Même s'il pense qu'un Etat palestinien n'est pas immédiatement réalisable, compte tenu du contexte actuel, Yair Golan est partisan de la solution à deux États, un État palestinien en Cisjordanie et dans la bande de Gaza (avec des modifications de frontières négociées) : « La droite aujourd’hui en Israël, ce sont les gens qui pensent que nous pouvons annexer des millions de Palestiniens, et qu’Israël devrait adopter une sorte de politique de vengeance, que nous pouvons vivre de nos épées et ne pas tenter de nous réconcilier avec les Palestiniens ou toute autre entité hostile dans le monde. Je pense exactement le contraire.  (...) Mais à l’heure actuelle, nous sommes une nation traumatisée. Les gens ont perdu leur sentiment de sécurité ; ils ne font pas confiance à Tsahal pour les protéger. » (7)


il n’hésite pas à qualifier Tsahal d’« armée d’occupation » et reproche au gouvernement israélien d’être géré comme une « organisation criminelle ». Il veut la « séparation totale » de la religion et de l’État. On peut lui reconnaître un sens de la formule forte : « La menace qui pèse sur notre niveau moral est plus grande que la menace iranienne » (8). C’est son choix stratégique, parler fort, ne pas mettre de gants : « Quand on est courtois et sympathique, on se fait écraser ».
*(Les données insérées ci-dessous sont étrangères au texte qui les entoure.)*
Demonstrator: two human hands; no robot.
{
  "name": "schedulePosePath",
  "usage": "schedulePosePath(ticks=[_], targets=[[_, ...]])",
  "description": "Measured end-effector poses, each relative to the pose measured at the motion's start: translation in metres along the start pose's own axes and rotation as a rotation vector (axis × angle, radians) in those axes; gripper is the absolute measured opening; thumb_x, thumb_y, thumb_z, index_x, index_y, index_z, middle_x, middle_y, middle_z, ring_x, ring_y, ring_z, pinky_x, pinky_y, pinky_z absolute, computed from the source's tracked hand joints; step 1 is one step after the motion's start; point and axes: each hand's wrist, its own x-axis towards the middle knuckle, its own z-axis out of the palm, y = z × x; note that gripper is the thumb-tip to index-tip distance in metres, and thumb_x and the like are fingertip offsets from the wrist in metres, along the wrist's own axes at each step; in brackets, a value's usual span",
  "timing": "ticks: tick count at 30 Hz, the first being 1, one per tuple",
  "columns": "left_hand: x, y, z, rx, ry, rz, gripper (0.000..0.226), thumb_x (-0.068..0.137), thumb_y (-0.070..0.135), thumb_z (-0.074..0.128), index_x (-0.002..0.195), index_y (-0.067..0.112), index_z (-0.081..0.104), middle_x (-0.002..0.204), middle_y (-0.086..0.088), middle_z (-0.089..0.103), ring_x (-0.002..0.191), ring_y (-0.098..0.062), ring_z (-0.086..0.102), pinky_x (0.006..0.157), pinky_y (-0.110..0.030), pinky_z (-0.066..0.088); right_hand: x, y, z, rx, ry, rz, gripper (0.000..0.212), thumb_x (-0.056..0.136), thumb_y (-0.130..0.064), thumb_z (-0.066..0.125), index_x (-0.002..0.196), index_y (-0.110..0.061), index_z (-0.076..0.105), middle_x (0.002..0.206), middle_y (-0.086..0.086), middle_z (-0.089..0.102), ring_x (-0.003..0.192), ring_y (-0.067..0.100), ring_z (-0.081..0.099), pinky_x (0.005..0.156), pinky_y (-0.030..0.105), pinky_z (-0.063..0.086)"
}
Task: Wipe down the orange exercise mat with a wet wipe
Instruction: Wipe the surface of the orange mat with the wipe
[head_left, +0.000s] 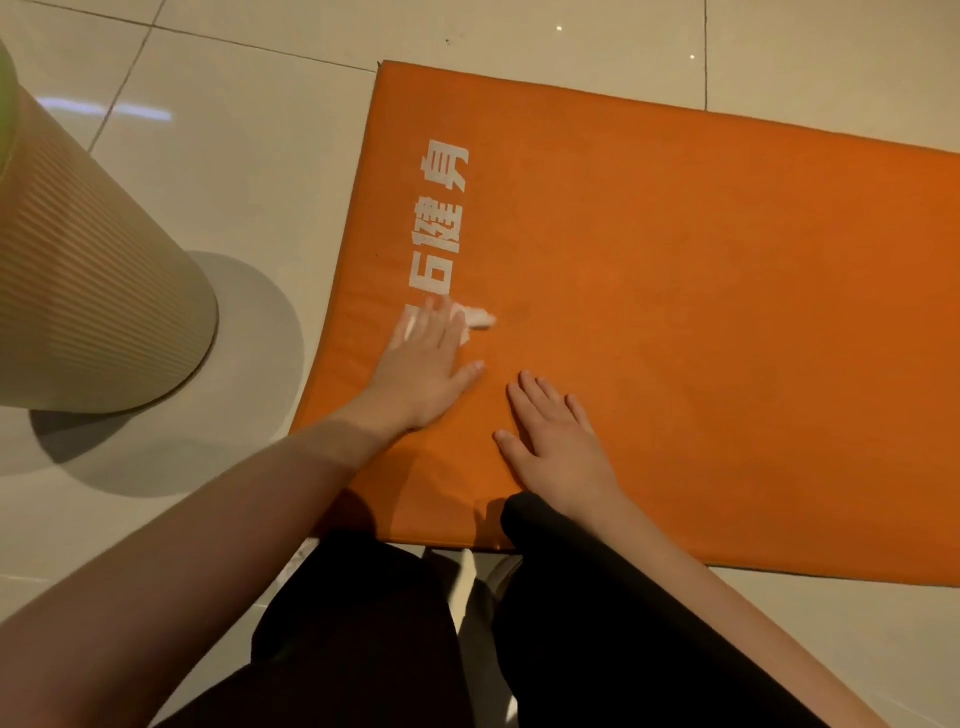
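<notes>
From my seat I see the orange mat (701, 312) lying flat on the tiled floor (249, 171), its left end toward me and the rest running off to the right edge of view. The wet wipe (475, 318) sits on the mat's near-left part, just below the white lettering (439, 218), bunched up, with a small crumpled tail poking out to the right of the fingers.

My left hand (426, 364) lies flat over the wipe with fingers straight and spread - it presses the wipe down rather than gripping it. My right hand (556, 441) rests palm-down on the bare mat just to the right, fingers straight, holding nothing; I judge it is there to brace me and keep the mat from sliding on the glossy tiles.

The mat looks like a padded slab with a vinyl-type skin and a stitched edge: soft under pressure, smooth, probably a little slick once damp. I don't need to lift it, only keep it pinned. The wipe is the fussy part - thin, limp and light, so it will roll into a rope under a flat palm, as its tail suggests. I'd spread it flatter under the fingers before each stroke.

Most of the surface to the right looks unwiped as far as I can judge. A rolled beige mat (93, 291) stands on end on the floor to the left, apart from the orange one.
</notes>
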Motion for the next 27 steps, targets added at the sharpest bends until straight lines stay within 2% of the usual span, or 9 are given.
schedulePosePath(ticks=[2,4,7,10,12,15,20,24,27], targets=[[-0.017,0.006,0.008,0.033,0.002,0.13,0.072,0.101,0.057,0.018,0.156,0.018,-0.007,0.162,-0.001,-0.017,0.149,-0.016,-0.018,0.12,-0.038,-0.011,0.002,0.0,0.002,-0.006,-0.001,0.001,0.063,0.104,-0.047,0.029,0.157,-0.021,0.007,0.164,-0.005,-0.003,0.149,0.009,-0.007,0.116,0.028,-0.013],[-0.016,0.001,0.01,0.03,-0.02,0.181,0.07,0.101,0.056,0.017,0.156,0.02,-0.007,0.162,0.001,-0.016,0.149,-0.013,-0.017,0.12,-0.035,-0.011,0.004,-0.002,0.003,-0.005,0.001,0.005,0.064,0.103,-0.048,0.03,0.157,-0.021,0.008,0.164,-0.006,-0.003,0.15,0.009,-0.007,0.115,0.027,-0.014],[0.017,-0.006,-0.005,0.016,-0.035,0.092,0.068,0.102,0.054,0.015,0.156,0.018,-0.008,0.163,-0.001,-0.017,0.149,-0.015,-0.018,0.12,-0.037,-0.01,0.005,0.0,0.004,0.013,0.006,0.003,0.067,0.1,-0.053,0.026,0.156,-0.021,0.009,0.163,-0.006,-0.002,0.15,0.009,-0.006,0.114,0.026,-0.015],[0.034,-0.004,-0.006,0.01,0.02,-0.001,0.07,0.102,0.054,0.017,0.156,0.016,-0.007,0.162,-0.003,-0.018,0.149,-0.019,-0.019,0.12,-0.04,-0.009,0.005,0.001,0.004,0.025,-0.017,0.005,0.076,0.089,-0.057,0.015,0.156,-0.023,0.008,0.163,-0.008,-0.003,0.149,0.007,-0.007,0.113,0.025,-0.017],[0.023,0.004,0.004,0.039,0.077,0.057,0.071,0.102,0.054,0.019,0.157,0.016,-0.004,0.163,-0.004,-0.016,0.149,-0.019,-0.018,0.12,-0.039,-0.01,0.006,0.001,0.005,0.021,-0.026,0.007,0.079,0.086,-0.059,0.011,0.156,-0.023,0.007,0.163,-0.009,-0.005,0.147,0.005,-0.011,0.113,0.025,-0.018],[0.017,0.0,0.01,0.069,0.064,0.196,0.067,0.103,0.052,0.018,0.156,0.019,-0.005,0.163,-0.001,-0.016,0.149,-0.016,-0.019,0.119,-0.036,-0.013,0.008,0.001,0.006,0.018,-0.014,0.004,0.092,0.075,-0.066,-0.004,0.156,-0.023,0.004,0.162,-0.009,-0.008,0.14,-0.001,-0.018,0.111,0.024,-0.021],[0.063,-0.014,-0.015,0.025,0.127,-0.007,0.064,0.104,0.05,0.019,0.157,0.018,0.001,0.164,-0.003,-0.012,0.149,-0.019,-0.017,0.12,-0.04,-0.011,0.011,0.004,0.006,0.042,-0.015,-0.01,0.097,0.07,-0.066,-0.007,0.156,-0.024,0.003,0.159,-0.012,-0.012,0.137,-0.002,-0.022,0.11,0.024,-0.023],[0.053,-0.007,-0.005,0.084,0.211,0.056,0.062,0.104,0.048,0.017,0.157,0.015,0.015,0.165,0.0,0.002,0.151,-0.019,-0.009,0.121,-0.042,-0.009,0.012,0.002,0.007,0.071,-0.005,-0.021,0.097,0.069,-0.064,-0.007,0.156,-0.022,0.007,0.16,-0.01,-0.009,0.136,0.0,-0.023,0.106,0.021,-0.027],[0.043,-0.004,0.003,0.102,0.226,0.019,0.062,0.102,0.046,0.011,0.155,0.015,0.021,0.163,-0.006,0.015,0.151,-0.023,0.003,0.12,-0.04,-0.004,0.014,0.004,0.01,0.136,0.047,-0.039,0.091,0.077,-0.061,0.001,0.155,-0.017,0.015,0.162,-0.005,0.0,0.14,0.006,-0.019,0.109,0.021,-0.025]])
Ce qui n’est pas sans risque. Lorsque des Israéliens profanèrent des pierres tombales palestiniennes à Kfar Burka près de Ramallah, il déclara : « Ces gens commettent un pogrom. Est-ce qu'on abuse des pierres tombales ? Ce ne sont pas des gens, ce sont des sous-humains, des gens méprisables, la corruption du peuple juif. » Il a reconnu qu’il s’agissait d’une déclaration « malencontreuse », mais dans le contexte de violence verbale qui caractérise le "débat" politique israélien, on a vu pire.
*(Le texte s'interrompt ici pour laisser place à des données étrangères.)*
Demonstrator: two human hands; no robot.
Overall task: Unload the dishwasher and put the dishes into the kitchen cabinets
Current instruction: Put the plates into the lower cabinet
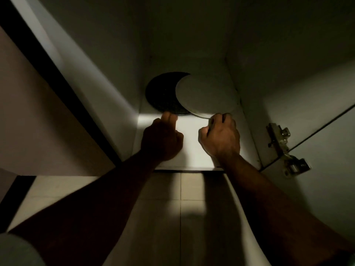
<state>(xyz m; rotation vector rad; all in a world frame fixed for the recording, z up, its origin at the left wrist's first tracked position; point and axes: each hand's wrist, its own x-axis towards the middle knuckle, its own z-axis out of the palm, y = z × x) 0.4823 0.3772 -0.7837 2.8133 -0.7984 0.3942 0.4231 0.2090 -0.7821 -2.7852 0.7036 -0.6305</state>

Yair Golan est en tout cas le seul homme politique d’opposition qui soit allé au-delà des paroles de contestation. Lui et Les Démocrates sont les éléments novateurs de la vie politique israélienne. Il y a en aura probablement d’autres d’ici aux prochaines élections prévues dans moins de deux ans. Ou avant ?


Didier Epelbaum


NOTES


(1) - George Lachmann Mosse (né le 20 septembre 1918 à Berlin, mort le 22 janvier 1999, à Madison, au Wisconsin) est un historien américain d'origine allemande. Historien des mentalités, il est en particulier à l'origine du concept de « brutalisation » appliqué aux sociétés qui sortent de la Guerre 1914-1918. George L. Mosse y voit la « matrice des totalitarismes ». Parmi ses ouvrages traduits en français : De la Grande Guerre au totalitarisme : la brutalisation des sociétés européennes, Hachette littératures, 1999.


(2) - L'expression est de Yoav Galant, ex-ministre de la Défense.


(3) - Selon les mots, respectivement, de Betsalel Smotritch, ministre des Finances, de  Amichai Eliyahou, ministre du Patrimoine, et de trois députés du Likoud, le parti au pouvoir : Nissim Vaturi, Galit Abtarian Distel, et Taly Gottlieb.


(4) - Les anciens chefs d’état-major Gadi Eisenkot, Dan Haloutz, Moché Yaalon, Benny Gantz, Ehoud Barak ; les généraux Amir Tibon, Israel Ziv, Danny Yatom, etc.


(5) - Le Mossad est chargé du renseignement extérieur et des opérations spéciales en dehors des frontières de l’État d'Israël, tandis que le Shin Bet est le service de renseignement intérieur israélien.


(6) - La Knesset (le Parlement israélien) est composée de 120 députés élus à la proportionnelle intégrale; la majorité est de 61 députés. 13 groupes politiques y sont actuellement représentés, voir sur Wikipédia. Le Likoud de "Bibi" Netanhyaou règne avec 32 députés (projections entre 22et 26 sièges dans les derniers sondages). L'extrême-droite - qui dicte souvent la politique - est à 14. Les "anti Bibi": droite libérale, centre droit et gauche ont entre 24 et 4 sièges chacun (en hausse dans les sondages) Avec 10 ou 12 sièges, un parti fait la différence pour gouverner sans les partis religieux!   Beaucoup d'électeurs de gauche sont allés voir au centre, faute de mieux. Dans le contexte guerrier, un général sans reproches et sincèrement de gauche donne une nouvelle crédibilité.


(7) - Interview dans The Guardian, 12 août 2024.


(8) - Dans une Interview par la journaliste Ilana Dayan sur la télévision israélienne Channel 12 le 7 avril 2019.